Depreciation and Amortization
Depreciation and amortization costs were $22.8 million for the six months ended June 30, 2010,
a decrease of 11.6% from $25.8 million for the same period in 2009. This decrease in depreciation
and amortization expense was due to fully amortizing one of our acquired customer base intangible
assets during 2009. Amortization expense included in our results of operations for customer base
intangible assets for the six months ended June 30, 2010 was $6.1 million, a decrease of $2.3
million from $8.4 million included in our results of operations during the same period in 2009.
Interest
Interest expense was $19.4 million for the six months ended June 30, 2010, a decrease of 3.5%
from $20.1 million for the same period in 2009. The decrease was primarily due to lower interest
expense as a result of having a lower average outstanding debt balance for the six months ended
June 30, 2010 compared to the same period in 2009. The lower average debt balance is due to reduced
borrowings under our revolving credit facility and capital leases. The decrease was offset by
interest accrued in connection with a state gross receipts tax matters.
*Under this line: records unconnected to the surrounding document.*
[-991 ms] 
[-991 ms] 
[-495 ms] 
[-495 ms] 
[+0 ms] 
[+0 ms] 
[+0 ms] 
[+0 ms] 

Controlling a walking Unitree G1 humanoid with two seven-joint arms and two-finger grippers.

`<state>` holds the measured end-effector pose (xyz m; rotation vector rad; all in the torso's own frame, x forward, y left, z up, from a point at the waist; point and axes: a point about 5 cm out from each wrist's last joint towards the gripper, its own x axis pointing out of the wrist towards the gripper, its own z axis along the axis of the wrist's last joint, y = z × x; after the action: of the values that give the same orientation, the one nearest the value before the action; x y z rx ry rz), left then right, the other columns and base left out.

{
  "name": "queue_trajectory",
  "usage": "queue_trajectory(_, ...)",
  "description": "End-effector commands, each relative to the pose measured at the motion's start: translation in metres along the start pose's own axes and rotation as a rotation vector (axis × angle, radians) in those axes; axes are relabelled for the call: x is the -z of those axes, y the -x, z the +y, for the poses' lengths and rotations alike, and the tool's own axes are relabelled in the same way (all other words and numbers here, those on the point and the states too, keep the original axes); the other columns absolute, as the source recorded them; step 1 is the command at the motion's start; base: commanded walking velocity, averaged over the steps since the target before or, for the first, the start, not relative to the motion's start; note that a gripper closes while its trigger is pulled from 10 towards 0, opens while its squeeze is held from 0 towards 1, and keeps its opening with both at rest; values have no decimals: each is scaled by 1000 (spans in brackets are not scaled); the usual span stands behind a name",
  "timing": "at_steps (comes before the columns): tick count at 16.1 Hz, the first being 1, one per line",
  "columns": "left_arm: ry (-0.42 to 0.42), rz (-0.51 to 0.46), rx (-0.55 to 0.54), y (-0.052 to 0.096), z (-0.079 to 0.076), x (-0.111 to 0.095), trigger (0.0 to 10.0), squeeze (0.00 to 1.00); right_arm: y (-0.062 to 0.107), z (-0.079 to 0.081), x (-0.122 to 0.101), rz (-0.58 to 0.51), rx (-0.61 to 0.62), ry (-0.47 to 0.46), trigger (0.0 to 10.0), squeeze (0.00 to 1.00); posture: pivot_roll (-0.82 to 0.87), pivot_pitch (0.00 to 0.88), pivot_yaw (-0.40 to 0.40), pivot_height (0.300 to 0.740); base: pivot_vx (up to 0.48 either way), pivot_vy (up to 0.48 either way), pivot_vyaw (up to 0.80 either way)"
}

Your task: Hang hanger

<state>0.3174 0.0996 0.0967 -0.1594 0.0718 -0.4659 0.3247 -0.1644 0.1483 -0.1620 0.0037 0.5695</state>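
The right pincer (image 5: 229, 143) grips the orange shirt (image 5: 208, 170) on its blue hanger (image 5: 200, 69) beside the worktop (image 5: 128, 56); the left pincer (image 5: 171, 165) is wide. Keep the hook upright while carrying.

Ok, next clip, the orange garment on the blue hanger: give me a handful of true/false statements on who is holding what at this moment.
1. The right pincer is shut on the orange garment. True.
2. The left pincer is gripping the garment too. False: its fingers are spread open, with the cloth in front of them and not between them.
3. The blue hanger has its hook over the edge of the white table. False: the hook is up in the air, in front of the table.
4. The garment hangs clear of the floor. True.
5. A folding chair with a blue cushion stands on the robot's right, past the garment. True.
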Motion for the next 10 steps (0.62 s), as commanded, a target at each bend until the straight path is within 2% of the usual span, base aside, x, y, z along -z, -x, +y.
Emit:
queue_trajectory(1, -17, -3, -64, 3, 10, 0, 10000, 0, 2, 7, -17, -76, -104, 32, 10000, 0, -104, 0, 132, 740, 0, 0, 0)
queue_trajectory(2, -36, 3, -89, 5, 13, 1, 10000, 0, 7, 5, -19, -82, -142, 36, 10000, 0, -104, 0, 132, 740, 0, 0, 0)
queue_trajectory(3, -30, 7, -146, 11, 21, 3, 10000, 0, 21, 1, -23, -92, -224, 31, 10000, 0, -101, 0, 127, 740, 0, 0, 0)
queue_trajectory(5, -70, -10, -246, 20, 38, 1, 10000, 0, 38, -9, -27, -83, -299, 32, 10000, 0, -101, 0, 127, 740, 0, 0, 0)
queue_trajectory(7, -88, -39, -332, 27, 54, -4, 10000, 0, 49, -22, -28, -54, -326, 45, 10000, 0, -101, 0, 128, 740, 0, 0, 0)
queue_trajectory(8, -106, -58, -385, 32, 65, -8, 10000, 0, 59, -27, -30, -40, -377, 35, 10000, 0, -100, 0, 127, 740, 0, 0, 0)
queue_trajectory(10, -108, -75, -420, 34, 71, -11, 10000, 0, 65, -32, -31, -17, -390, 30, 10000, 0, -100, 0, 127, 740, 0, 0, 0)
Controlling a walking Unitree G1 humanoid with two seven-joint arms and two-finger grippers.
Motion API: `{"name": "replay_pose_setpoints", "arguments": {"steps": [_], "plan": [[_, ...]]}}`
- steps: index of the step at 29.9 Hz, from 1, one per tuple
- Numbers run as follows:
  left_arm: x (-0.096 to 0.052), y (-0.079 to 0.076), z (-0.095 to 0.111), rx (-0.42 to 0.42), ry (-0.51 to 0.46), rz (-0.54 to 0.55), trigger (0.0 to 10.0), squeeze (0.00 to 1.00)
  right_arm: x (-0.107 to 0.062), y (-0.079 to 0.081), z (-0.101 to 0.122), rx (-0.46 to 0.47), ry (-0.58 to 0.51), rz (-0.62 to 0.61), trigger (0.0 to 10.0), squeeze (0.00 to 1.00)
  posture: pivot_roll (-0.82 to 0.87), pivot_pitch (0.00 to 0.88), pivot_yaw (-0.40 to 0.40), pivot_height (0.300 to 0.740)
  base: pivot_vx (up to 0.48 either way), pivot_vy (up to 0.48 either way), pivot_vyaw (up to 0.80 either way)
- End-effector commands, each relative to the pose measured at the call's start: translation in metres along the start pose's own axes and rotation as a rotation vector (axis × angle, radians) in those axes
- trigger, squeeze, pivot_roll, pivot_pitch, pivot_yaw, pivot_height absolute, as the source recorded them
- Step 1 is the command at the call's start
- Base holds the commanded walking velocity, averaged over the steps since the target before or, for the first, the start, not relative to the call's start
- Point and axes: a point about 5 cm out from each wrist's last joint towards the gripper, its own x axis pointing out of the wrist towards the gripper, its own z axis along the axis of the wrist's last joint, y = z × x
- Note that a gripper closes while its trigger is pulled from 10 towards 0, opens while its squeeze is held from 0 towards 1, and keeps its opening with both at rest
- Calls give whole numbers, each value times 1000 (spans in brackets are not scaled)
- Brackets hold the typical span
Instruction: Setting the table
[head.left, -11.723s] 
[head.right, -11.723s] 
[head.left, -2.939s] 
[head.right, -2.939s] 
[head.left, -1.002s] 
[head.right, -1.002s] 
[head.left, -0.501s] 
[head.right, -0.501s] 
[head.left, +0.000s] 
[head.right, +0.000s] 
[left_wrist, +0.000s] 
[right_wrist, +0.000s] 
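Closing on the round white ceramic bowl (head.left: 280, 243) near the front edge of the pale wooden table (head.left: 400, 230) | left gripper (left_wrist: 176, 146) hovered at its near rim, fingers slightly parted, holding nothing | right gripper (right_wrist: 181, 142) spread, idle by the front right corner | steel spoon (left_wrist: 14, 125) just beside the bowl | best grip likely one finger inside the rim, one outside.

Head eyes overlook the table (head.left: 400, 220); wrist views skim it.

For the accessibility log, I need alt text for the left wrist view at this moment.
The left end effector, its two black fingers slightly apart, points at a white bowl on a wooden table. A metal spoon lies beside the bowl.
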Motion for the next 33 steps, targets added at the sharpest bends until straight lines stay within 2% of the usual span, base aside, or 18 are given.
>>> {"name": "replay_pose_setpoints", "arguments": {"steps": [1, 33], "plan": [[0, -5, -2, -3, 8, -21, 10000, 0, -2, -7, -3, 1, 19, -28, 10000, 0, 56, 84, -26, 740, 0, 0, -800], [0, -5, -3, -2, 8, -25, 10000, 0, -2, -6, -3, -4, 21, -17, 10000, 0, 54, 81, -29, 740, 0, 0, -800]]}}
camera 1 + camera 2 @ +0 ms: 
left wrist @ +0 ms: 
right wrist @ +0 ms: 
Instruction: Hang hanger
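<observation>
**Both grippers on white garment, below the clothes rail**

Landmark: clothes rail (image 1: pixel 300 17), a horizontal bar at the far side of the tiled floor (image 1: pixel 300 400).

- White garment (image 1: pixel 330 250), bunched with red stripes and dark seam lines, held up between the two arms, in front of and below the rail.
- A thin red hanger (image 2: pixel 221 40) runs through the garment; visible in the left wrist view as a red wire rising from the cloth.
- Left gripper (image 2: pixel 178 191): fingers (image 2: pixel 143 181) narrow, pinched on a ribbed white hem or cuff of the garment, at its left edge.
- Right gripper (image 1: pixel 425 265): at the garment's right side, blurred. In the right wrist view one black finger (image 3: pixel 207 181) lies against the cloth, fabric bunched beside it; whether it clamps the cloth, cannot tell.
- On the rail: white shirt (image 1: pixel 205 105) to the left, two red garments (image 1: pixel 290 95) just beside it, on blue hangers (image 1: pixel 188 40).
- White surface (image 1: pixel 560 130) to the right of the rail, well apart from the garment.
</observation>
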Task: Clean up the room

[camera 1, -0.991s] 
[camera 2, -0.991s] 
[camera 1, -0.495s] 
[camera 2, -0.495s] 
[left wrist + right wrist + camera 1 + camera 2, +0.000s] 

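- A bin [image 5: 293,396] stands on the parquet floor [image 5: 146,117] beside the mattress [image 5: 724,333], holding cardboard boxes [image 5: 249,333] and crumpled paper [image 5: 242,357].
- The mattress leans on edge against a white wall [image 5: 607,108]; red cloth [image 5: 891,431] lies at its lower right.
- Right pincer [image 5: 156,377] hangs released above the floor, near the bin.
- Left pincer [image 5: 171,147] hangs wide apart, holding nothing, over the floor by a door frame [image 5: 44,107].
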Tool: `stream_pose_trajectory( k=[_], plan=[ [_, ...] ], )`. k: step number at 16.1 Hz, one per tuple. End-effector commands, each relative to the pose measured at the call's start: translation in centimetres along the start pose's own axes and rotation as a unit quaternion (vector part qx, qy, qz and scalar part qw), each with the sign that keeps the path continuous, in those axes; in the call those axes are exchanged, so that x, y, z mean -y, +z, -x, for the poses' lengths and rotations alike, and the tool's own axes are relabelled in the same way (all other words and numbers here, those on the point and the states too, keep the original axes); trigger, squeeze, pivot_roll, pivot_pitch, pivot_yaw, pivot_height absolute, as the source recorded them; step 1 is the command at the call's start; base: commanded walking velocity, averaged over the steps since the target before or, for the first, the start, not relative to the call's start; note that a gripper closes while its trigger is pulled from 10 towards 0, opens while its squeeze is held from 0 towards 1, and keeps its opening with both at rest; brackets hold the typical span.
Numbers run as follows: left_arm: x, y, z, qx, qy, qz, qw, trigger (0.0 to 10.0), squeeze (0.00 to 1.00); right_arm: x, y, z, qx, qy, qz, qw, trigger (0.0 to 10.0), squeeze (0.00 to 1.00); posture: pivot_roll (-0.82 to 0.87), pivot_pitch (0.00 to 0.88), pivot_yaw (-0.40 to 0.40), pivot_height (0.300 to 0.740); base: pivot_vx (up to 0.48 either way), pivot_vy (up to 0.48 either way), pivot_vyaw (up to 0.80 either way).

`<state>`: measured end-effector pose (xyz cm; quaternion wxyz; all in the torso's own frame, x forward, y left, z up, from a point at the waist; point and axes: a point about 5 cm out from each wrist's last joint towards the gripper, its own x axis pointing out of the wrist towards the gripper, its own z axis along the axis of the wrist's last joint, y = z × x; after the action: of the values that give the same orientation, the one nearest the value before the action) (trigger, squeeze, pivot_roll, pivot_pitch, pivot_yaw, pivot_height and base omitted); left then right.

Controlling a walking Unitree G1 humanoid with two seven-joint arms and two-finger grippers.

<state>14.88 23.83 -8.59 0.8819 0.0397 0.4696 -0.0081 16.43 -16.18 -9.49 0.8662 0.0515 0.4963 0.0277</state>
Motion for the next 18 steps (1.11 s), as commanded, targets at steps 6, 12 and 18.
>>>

Our effective annual
interest rates for the six months ended June 30, 2009 and 2010 are as follows:
Six Months Ended June 30, | ||||||||
2009 | 2010 | |||||||
Interest expense |
$ | 20,101 | $ | 19,363 | ||||
Weighted average debt outstanding |
331,747 | 325,845 | ||||||
Effective annual interest rate |
12.12 | % | 11.88 | % |
Off-Balance Sheet Arrangements
We have no special purpose or limited purpose entities that provide off-balance sheet
financing, liquidity, or market or credit risk support, and we do not currently engage in hedging,
research and development services, or other relationships that expose us to any liabilities that
are not reflected on the face of our financial statements.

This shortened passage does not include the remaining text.